In terms of device sales, Apple sold 3.76 million Macs, which it said represented a 28% increase over the year-ago quarter. The company also pushed a solid 9.02 million iPods during the quarter, up 17% from the year-ago period. Apple didn't provide a breakdown of iPod sales by model. For example, how many iPod Touches were sold compared to how many iPod Nanos, Shuffles, and Classics? That would be a good number to have, since it would give us a better idea of the footprint of the iOS operating system.
In a bit of a surprise, Apple didn't sell as many iPads as Wall Street had expected. Analysts pegged the number of iPads sold during the quarter to be at or about 6 million. Instead, Apple sold merely 4.69 million iPads. The company didn't provide a break down of how many original iPads versus iPad 2s were sold.
Apple sold a whopping 18.65 million iPhones worldwide--including 3.6 million to AT&T customers and 2.2 million to Verizon Wireless customers. Apple indicated that iPhone sales jumped 113%. To put that into perspective, Apple is selling iPhones at the rate of about 207,222 per day. Meanwhile, Google says that 350,000 Android handsets are sold each day. Clearly, all of the various models of smartphones running Android are in total selling in much greater numbers than the iPhone.
In total, Apple sold 23.24 million mobile computing products. The iPhone alone was responsible for $12.3 billion of Apple's $24.67 billion in quarterly revenue. That's just a smidge over half of Apple's business. Add in the iPad, and its iOS devices represent about $15 billion, or 60%, of Apple's earnings. Apple has fully surpassed Nokia as the world's largest supplier of mobile phones in terms of revenue. Apple's iPhone business, at $12.3 billion, easily bests Nokia's total of $9.6 billion in sales. Nokia still leads by volume, however.
"With strong volumes and high wholesale prices, the PC vendor has successfully captured revenue leadership of the total handset market in less than four years," Alex Spektor, a senior analyst with Strategy Analytics, said to Reuters.

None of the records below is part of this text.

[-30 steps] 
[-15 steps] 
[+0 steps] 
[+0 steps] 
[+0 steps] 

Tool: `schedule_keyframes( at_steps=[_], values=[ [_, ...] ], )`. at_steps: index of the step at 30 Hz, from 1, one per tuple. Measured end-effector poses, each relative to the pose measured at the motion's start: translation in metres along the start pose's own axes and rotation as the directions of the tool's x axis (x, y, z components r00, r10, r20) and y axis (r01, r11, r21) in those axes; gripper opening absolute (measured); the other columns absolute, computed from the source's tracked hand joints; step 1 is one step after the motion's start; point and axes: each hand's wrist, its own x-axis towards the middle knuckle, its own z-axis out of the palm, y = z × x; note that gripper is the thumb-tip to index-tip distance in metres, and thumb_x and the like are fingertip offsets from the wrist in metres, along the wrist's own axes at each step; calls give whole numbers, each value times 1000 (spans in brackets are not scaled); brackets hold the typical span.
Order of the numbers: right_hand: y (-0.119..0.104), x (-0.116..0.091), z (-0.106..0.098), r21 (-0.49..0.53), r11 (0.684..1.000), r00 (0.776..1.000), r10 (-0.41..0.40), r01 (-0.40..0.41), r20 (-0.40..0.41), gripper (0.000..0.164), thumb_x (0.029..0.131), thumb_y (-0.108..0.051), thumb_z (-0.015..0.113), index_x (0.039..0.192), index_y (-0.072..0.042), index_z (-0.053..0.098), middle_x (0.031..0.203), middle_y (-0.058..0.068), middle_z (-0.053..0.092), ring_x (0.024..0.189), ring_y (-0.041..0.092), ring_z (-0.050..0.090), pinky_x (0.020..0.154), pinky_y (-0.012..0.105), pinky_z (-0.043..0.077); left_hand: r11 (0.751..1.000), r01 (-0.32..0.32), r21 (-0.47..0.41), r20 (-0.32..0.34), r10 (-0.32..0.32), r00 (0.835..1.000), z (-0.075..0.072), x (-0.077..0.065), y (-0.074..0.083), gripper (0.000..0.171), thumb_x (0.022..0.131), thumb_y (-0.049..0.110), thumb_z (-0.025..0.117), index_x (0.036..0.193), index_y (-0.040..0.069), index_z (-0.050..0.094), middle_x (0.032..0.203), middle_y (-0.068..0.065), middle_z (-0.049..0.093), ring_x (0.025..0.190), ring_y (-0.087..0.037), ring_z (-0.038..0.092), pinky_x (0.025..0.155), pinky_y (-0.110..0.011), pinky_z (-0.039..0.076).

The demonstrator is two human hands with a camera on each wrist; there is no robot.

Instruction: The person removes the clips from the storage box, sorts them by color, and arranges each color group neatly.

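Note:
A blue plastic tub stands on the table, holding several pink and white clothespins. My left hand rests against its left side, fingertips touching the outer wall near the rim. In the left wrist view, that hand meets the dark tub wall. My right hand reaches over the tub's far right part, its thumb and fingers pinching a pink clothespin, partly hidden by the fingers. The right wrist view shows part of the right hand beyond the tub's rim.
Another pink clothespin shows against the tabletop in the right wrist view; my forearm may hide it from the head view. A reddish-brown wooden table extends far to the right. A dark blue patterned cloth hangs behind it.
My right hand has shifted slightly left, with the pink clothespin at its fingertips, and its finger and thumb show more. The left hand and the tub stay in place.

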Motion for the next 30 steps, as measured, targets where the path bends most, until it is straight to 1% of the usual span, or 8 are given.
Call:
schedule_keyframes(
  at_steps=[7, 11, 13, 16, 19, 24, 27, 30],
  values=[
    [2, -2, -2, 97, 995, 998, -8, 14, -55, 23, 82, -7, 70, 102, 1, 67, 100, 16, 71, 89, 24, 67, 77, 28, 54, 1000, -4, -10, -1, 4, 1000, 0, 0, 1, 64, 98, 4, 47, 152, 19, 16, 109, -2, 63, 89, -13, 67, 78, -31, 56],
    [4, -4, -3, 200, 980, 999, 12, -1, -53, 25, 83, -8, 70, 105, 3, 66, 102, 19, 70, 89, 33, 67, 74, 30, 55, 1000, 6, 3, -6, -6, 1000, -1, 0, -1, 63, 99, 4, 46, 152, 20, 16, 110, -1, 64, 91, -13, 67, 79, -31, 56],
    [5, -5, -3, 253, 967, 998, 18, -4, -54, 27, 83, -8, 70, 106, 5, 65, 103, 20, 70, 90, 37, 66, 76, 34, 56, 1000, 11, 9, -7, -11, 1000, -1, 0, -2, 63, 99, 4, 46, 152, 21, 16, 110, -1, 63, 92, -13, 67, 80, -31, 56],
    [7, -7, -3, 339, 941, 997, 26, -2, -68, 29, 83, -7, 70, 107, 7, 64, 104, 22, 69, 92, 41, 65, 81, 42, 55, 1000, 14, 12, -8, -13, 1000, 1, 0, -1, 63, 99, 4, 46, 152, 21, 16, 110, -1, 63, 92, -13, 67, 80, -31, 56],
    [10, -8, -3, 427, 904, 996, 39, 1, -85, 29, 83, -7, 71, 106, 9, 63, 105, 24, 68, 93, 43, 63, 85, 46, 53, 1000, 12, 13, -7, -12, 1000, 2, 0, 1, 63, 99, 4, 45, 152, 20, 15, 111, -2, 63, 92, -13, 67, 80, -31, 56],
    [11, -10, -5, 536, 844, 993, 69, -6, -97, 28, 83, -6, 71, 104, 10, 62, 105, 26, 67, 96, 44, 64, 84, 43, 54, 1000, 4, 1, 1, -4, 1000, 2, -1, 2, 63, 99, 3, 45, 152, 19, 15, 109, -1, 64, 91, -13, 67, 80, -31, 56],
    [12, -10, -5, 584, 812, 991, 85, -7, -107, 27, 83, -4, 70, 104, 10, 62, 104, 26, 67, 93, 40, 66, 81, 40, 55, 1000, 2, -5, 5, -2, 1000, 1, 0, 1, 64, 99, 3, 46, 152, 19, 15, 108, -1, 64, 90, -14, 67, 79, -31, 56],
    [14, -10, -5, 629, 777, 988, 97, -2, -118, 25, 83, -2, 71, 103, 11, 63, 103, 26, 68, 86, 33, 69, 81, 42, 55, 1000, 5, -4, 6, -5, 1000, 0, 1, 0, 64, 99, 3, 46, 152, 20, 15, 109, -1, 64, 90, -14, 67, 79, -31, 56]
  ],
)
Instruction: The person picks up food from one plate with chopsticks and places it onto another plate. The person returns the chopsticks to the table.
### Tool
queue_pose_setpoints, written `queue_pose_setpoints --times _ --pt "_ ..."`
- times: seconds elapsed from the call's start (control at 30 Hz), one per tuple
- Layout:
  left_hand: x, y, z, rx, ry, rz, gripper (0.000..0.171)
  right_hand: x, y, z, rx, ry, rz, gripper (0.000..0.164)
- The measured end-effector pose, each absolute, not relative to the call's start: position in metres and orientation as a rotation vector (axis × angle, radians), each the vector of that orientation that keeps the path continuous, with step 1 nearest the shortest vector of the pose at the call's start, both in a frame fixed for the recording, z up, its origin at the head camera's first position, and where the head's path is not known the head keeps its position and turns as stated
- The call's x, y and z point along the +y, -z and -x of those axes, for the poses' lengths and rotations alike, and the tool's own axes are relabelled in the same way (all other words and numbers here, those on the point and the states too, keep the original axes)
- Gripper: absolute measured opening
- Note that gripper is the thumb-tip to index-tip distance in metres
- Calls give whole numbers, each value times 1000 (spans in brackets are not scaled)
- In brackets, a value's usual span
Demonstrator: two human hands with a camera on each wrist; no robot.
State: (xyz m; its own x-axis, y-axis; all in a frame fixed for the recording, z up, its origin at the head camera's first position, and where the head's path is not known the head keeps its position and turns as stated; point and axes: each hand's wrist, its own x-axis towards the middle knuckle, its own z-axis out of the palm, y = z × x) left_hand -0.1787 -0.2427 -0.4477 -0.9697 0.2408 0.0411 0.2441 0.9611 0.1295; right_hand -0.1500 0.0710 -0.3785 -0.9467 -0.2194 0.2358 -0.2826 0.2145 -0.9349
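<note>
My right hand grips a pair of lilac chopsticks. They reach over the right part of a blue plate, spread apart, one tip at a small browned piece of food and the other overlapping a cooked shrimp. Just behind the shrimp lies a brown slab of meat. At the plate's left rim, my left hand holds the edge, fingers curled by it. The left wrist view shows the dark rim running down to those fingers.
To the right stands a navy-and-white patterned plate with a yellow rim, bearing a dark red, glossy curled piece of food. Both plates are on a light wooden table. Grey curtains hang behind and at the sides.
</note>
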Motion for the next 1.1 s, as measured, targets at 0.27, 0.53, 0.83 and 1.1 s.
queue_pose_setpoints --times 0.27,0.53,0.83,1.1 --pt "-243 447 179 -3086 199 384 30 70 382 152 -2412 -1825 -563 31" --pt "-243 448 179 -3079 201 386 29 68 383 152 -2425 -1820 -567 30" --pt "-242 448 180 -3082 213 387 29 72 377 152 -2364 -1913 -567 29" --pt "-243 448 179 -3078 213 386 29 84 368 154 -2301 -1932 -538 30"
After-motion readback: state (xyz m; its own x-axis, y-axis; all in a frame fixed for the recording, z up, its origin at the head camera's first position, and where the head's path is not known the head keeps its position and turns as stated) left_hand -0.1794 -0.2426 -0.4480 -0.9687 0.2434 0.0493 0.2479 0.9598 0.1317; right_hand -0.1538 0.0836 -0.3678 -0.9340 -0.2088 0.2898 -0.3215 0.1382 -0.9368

The change in Apple's core business is striking. With 60% of its revenues being generated by iOS-based devices, it has transcended its computer-making roots to become a truly mobile company.
The question now is, where does Apple go from here?
The company's Worldwide Developers Conference is next on Apple's radar. It will use that event to showcase OS X Lion and hopefully iOS 5.0, too. The iPhone 5 will appear eventually, and Apple dropped a few hints about what we can expect. Apple's COO Tim Cook hinted (again) that the company is still not sold on the Long Term Evolution chipsets available at the moment. That means we can probably count out LTE in the next iPhone.
According to Verizon CFO Fran Shammo, the next iPhone will be able to work on AT&T's and Verizon's networks, meaning Apple may be making a dual-mode GSM/CDMA iPhone. That would give Apple just one device to sell to both networks. Apple hasn't corroborated Shammo's statement.
One thing Apple can't do is sit on its laurels. Android smartphones are already outselling the iPhone by 150,000 handsets per day--and that rate is still accelerating. By mid-summer, the number of available 4G-capable Android smartphones will be near a dozen. There are already a half-dozen decent competing tablets in the market, with more on the way. Apple needs to continue to add features to the iPhone and iPad to keep customers coming back.
In its press release, Apple CEO Steve Jobs said, "With quarterly revenue growth of 83% and profit growth of 95%, we're firing on all cylinders. We will continue to innovate on all fronts throughout the remainder of the year."